The hand-line, looked strange, taught against the bungee but almost imperceptibly so. "Gar, did you put these lines way out there," I asked, my head poking down the companionway hatch. "No, why?" he asked, lifting his head from the pillow he just lowered it onto. "Feels funny, maybe we've got a fish on," I replied as I began taking the line in hand over hand to check. "Fish!" I yelled. Usually we need two of us, one to pull in the line the other to gaff it. Flashing brilliant peacock blue, emerald green, lemon yellow and lime green turquoise and midnight blue again and again our prize mahi for the day came to the surface in all of her beautiful glory. It is so hard to kill these fish both for their beauty and their symbolism. Their colors flash to me in that moment as a final death flag, fighting, releasing everything they've got in the stress of the moment, which we aimed to end swiftly. Mahi Mahi supposedly mate for life. As Gar finished pulling in the fish, he checked the water for a mate and found none. Dinner for sure. Gaffed and on deck, she flashed for a final time and we gave thanks as we watched her brilliant colors quickly turn gray and muted within moments of her death, even the turquoise spots splashed along her flank lost their luster.

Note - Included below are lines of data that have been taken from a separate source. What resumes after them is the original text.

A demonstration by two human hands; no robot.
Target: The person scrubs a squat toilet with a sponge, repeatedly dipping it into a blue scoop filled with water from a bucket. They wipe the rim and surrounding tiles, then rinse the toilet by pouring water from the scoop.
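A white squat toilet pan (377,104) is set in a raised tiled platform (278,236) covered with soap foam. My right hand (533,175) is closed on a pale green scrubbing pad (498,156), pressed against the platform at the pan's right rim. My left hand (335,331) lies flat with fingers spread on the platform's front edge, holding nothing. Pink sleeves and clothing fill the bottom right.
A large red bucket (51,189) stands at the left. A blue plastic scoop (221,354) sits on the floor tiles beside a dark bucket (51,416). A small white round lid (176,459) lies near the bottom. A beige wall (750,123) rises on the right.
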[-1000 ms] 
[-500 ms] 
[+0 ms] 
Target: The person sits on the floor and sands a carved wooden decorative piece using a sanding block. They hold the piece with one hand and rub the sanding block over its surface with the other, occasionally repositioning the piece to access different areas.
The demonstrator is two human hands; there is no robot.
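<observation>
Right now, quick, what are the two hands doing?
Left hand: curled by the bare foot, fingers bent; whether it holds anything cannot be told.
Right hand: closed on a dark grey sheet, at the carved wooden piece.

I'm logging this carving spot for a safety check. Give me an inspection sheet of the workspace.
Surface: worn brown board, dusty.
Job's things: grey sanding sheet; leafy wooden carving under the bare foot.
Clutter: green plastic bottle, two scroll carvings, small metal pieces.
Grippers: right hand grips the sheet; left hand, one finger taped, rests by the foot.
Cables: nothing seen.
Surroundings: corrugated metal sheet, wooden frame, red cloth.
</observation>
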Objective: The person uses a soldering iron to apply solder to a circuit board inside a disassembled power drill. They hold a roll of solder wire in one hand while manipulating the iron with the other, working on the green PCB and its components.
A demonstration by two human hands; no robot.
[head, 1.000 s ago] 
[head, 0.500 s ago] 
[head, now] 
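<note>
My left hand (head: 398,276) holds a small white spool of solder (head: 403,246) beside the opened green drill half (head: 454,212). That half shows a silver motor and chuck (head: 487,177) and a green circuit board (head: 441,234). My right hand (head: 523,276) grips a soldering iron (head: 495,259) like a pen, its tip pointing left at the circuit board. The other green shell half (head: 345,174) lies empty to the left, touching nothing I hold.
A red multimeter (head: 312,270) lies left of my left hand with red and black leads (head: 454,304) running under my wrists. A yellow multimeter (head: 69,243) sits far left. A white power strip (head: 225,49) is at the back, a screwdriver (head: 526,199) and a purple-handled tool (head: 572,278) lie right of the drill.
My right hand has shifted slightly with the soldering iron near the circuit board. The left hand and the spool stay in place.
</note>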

It is with the mahi that we are even more aware of the choice we are making in choosing to eat meat. There is no way around seeing something so graceful and stunning and watching it change so quickly to the color of death. And yet it is a choice, eating meat and we have chosen it for now in our lives. There is no fresher or purer form, than fresh live wild food. We are meat fisherpeople and take only what we will eat. Always respectful and reverent but this time this fish was even more of a gift. Gar just finished reading 'Four Fish', by Paul Greenberg, where, among many things, he learned mahi mahi are so wild they cannot be bred for aquaculture and will ram themselves to death before adapting to life inside of nets or cages. So we are lucky enough to once again be eating some of the ocean's wild food. She was lovely and we harvested 12 great fillets from her flanks. Our bellies are full and the freezer is holding what we could not consume last night or today.

The forecast is calling for more wind tomorrow, 15-20 which likely means 25. And wind for at least another half day after that. So if all goes well we should put some good miles under our keel in the next couple of days. As of 16:45 today we have seven hundred and forty four miles to go.